If the order is not created, check the exact error in AlgoWay logs before changing your TradingView strategy.

Common Bitget Webhook Problems

Wrong API Key Type

Use the RSA API key type required by this AlgoWay route. If a normal secret-key API is used when RSA is expected, authentication can fail.

Private Key Does Not Match Public Key

The private key entered into AlgoWay must match the public key used in Bitget. If the pair does not match, API signing fails.

Wrong Passphrase

The passphrase in AlgoWay must be the same passphrase created for the Bitget API key.

IP Binding Is Missing or Wrong

The Bitget API key must include the AlgoWay IP address. If the IP binding is wrong, Bitget can reject the request.

Missing Futures or Spot Permission

Enable the permissions required for the selected market. Futures automation needs futures order/position permissions. Spot automation needs spot trade permission.

Wrong Market Type

A spot symbol and a futures symbol are not the same route. Match Bitget product type, AlgoWay market type and TradingView ticker.

Invalid JSON

TradingView must send valid JSON. Broken commas, missing quotes or plain text messages can stop the automation before Bitget execution.

Invalid Quantity

The order size must satisfy Bitget market minimums and quantity steps. Test with a minimal valid size first.

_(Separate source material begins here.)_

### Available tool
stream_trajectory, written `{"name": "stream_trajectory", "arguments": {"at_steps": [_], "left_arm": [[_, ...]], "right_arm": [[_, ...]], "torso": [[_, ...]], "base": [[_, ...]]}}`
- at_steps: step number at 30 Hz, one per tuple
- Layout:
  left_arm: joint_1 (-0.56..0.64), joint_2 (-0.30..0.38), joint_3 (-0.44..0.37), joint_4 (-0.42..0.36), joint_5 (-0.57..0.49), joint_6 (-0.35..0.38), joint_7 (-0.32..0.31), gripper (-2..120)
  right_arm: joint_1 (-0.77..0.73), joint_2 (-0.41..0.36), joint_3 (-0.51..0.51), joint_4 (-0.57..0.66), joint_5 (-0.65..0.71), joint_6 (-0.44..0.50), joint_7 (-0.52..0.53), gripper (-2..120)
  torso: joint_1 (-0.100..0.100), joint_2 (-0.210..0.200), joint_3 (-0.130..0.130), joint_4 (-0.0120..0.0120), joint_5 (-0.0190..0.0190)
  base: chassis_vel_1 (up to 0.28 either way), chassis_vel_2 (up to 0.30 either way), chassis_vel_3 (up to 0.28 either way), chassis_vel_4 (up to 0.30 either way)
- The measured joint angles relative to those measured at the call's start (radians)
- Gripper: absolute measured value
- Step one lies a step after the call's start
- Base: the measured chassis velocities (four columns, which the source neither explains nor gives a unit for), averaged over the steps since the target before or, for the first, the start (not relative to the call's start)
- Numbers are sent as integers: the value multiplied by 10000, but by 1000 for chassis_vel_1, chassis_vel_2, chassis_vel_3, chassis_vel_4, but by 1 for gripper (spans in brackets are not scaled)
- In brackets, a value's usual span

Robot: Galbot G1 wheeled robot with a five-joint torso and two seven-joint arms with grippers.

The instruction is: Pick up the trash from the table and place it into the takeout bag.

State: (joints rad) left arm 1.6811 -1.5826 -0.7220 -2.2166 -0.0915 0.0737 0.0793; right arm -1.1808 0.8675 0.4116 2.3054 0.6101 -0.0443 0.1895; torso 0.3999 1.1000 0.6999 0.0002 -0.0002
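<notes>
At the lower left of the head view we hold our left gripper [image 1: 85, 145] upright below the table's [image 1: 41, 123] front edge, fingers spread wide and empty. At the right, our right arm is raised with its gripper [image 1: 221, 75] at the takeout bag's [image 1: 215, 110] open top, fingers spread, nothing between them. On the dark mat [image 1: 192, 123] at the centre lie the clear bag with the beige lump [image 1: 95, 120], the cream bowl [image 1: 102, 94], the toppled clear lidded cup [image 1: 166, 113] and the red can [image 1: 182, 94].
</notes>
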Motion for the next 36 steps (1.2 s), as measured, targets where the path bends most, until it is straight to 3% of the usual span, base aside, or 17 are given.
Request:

Why Use AlgoWay Instead of Building a TradingView to Bitget Bot?

You can build your own TradingView-to-Bitget bot. That requires a public webhook endpoint, server hosting, JSON validation, Bitget RSA API signing, order endpoint integration, symbol mapping, market type handling, logs, errors and ongoing monitoring.

AlgoWay gives you a ready automation route:

  • TradingView webhook receiver;
  • structured JSON workflow;
  • Bitget RSA API credential routing;
  • dashboard-based webhook setup;
  • logs for payloads and execution responses;
  • support for multiple brokers and exchanges;
  • trade modes and risk-aware execution logic.

This makes AlgoWay a no-code TradingView to Bitget webhook connector for traders who want crypto automation without maintaining their own API server.

Related AlgoWay Guides

Final Summary

To automate Bitget from TradingView, generate an RSA key pair, create a Bitget RSA API key, bind the AlgoWay IP address, enable the correct trading permissions, create a Bitget webhook in AlgoWay, and send valid TradingView JSON to the AlgoWay webhook URL.

AlgoWay turns TradingView alerts into Bitget webhook automation without forcing you to build and maintain your own crypto trading bot infrastructure.